Work instruction: Please set down exactly the lines of the listing below from the line containing "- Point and" through the line containing "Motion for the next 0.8", both lines included, leaving out all other lines.

Data for the task:
****************

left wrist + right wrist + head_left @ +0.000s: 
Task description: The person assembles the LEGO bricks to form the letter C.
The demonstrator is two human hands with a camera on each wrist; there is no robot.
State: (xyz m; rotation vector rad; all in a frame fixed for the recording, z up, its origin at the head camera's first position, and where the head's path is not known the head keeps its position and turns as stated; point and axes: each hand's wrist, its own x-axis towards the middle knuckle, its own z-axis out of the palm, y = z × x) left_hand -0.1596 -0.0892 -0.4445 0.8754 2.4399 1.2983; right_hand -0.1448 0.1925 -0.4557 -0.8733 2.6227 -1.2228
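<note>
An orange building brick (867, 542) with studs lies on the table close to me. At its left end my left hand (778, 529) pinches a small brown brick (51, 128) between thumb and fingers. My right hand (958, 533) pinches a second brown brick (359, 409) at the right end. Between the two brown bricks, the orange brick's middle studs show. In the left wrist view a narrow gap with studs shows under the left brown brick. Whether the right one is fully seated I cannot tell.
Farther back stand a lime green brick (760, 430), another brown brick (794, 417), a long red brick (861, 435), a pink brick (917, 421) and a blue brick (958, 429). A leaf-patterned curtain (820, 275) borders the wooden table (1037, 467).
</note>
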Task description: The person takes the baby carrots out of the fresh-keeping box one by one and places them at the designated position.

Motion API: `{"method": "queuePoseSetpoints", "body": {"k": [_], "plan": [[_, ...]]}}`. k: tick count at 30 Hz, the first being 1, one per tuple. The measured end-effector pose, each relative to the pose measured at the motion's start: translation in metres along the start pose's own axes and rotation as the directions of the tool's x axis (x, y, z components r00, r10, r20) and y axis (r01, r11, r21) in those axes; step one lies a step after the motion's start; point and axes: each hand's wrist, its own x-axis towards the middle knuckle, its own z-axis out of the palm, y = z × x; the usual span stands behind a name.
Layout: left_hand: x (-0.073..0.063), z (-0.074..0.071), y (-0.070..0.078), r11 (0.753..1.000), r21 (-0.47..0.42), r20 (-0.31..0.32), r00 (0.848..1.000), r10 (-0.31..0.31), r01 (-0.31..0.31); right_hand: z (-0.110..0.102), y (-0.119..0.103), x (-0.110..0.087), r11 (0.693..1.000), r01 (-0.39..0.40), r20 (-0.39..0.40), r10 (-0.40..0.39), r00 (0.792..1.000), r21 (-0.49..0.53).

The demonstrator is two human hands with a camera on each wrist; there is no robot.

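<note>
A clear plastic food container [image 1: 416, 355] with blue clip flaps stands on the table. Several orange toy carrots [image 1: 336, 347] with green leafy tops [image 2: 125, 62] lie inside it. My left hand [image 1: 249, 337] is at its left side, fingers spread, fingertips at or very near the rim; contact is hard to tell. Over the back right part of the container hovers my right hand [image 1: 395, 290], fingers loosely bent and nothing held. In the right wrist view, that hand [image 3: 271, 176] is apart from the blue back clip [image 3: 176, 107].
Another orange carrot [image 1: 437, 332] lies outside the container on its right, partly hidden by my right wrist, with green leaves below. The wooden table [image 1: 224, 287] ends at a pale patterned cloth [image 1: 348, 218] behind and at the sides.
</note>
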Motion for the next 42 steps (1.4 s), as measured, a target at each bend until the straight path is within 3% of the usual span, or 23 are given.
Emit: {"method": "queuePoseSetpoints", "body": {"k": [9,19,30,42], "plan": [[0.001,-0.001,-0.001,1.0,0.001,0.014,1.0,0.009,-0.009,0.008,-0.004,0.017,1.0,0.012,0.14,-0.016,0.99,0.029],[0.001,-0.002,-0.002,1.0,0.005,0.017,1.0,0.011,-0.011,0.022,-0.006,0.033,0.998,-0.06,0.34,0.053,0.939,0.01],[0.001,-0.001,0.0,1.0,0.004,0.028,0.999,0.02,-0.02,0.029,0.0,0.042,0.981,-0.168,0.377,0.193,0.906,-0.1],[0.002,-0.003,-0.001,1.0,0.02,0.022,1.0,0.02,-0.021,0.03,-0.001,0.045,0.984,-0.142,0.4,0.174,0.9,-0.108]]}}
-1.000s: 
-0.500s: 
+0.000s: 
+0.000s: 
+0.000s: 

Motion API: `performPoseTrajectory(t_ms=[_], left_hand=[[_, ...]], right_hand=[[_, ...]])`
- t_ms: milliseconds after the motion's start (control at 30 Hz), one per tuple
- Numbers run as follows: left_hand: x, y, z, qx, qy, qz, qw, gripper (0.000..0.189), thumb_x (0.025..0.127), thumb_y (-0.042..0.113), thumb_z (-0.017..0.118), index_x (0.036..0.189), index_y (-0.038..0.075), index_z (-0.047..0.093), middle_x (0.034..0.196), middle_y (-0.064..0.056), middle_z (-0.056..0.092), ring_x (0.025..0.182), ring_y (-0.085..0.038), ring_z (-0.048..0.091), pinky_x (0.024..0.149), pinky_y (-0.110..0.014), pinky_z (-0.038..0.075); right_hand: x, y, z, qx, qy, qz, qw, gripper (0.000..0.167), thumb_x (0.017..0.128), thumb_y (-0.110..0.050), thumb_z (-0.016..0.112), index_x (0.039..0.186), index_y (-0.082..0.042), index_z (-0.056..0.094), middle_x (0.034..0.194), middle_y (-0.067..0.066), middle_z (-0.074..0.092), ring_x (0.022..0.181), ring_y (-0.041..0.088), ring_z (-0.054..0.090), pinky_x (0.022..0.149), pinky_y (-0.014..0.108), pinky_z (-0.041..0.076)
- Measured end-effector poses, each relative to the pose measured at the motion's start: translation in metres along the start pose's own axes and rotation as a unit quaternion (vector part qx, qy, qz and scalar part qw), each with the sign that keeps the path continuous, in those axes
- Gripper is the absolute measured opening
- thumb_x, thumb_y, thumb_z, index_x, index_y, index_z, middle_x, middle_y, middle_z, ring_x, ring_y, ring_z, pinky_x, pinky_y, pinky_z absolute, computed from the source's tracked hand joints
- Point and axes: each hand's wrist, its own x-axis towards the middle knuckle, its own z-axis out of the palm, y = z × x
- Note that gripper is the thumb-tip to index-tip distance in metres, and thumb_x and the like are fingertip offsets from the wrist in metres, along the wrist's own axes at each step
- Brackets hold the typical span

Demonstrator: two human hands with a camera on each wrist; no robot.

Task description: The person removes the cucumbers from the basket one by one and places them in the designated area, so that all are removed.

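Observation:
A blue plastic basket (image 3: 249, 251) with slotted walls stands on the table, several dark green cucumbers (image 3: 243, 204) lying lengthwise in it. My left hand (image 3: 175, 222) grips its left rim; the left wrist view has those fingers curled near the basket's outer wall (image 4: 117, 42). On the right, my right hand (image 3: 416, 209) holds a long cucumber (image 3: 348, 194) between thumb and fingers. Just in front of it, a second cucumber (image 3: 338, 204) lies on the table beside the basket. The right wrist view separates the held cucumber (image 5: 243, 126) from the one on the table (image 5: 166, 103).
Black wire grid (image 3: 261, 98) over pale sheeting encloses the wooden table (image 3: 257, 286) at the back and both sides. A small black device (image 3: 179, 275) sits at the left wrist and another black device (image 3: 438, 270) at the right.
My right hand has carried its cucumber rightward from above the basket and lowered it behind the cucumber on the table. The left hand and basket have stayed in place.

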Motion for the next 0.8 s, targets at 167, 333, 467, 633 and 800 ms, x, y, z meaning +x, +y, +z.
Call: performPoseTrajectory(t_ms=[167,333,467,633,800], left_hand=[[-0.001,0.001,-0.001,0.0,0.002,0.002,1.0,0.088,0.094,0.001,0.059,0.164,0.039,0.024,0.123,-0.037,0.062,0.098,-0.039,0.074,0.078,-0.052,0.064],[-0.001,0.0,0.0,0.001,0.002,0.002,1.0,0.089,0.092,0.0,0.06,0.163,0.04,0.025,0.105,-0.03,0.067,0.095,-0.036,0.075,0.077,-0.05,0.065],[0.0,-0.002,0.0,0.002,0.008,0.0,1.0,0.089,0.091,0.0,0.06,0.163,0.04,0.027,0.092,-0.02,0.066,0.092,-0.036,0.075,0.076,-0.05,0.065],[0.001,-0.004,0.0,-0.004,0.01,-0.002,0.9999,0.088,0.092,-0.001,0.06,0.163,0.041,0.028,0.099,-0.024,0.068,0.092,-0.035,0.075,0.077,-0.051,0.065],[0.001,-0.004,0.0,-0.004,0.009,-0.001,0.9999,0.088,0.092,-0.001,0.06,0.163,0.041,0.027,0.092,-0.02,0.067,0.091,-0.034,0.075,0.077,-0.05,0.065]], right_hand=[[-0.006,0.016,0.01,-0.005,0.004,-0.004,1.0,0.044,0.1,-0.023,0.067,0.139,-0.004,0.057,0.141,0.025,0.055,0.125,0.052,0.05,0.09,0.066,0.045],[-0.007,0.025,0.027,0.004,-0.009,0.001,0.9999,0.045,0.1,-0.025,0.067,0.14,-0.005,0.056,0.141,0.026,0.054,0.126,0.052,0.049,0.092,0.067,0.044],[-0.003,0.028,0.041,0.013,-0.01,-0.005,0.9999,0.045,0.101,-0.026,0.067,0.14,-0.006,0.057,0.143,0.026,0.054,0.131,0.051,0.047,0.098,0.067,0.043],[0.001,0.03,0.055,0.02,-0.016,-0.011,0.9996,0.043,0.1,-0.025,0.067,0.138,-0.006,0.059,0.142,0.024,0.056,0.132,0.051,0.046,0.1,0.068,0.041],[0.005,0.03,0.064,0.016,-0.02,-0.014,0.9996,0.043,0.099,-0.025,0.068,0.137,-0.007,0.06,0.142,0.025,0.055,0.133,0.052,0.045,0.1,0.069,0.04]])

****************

Answer space:
- Point and axes: each hand's wrist, its own x-axis towards the middle knuckle, its own z-axis out of the palm, y = z × x
- Note that gripper is the thumb-tip to index-tip distance in metres, and thumb_x and the like are fingertip offsets from the wrist in metres, along the wrist's own axes at each step
- Brackets hold the typical span

Demonstrator: two human hands with a camera on each wrist; no robot.

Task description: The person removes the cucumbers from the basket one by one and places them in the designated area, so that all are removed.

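Observation:
A blue plastic basket (image 3: 249, 251) with slotted walls stands on the table, several dark green cucumbers (image 3: 243, 204) lying lengthwise in it. My left hand (image 3: 175, 222) grips its left rim; the left wrist view has those fingers curled near the basket's outer wall (image 4: 117, 42). On the right, my right hand (image 3: 416, 209) holds a long cucumber (image 3: 348, 194) between thumb and fingers. Just in front of it, a second cucumber (image 3: 338, 204) lies on the table beside the basket. The right wrist view separates the held cucumber (image 5: 243, 126) from the one on the table (image 5: 166, 103).
Black wire grid (image 3: 261, 98) over pale sheeting encloses the wooden table (image 3: 257, 286) at the back and both sides. A small black device (image 3: 179, 275) sits at the left wrist and another black device (image 3: 438, 270) at the right.
My right hand has carried its cucumber rightward from above the basket and lowered it behind the cucumber on the table. The left hand and basket have stayed in place.
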
Motion for the next 0.8 s, targets at 167, 333, 467, 633 and 800 ms, x, y, z meaning +x, +y, +z.

There's nothing left to add to the output.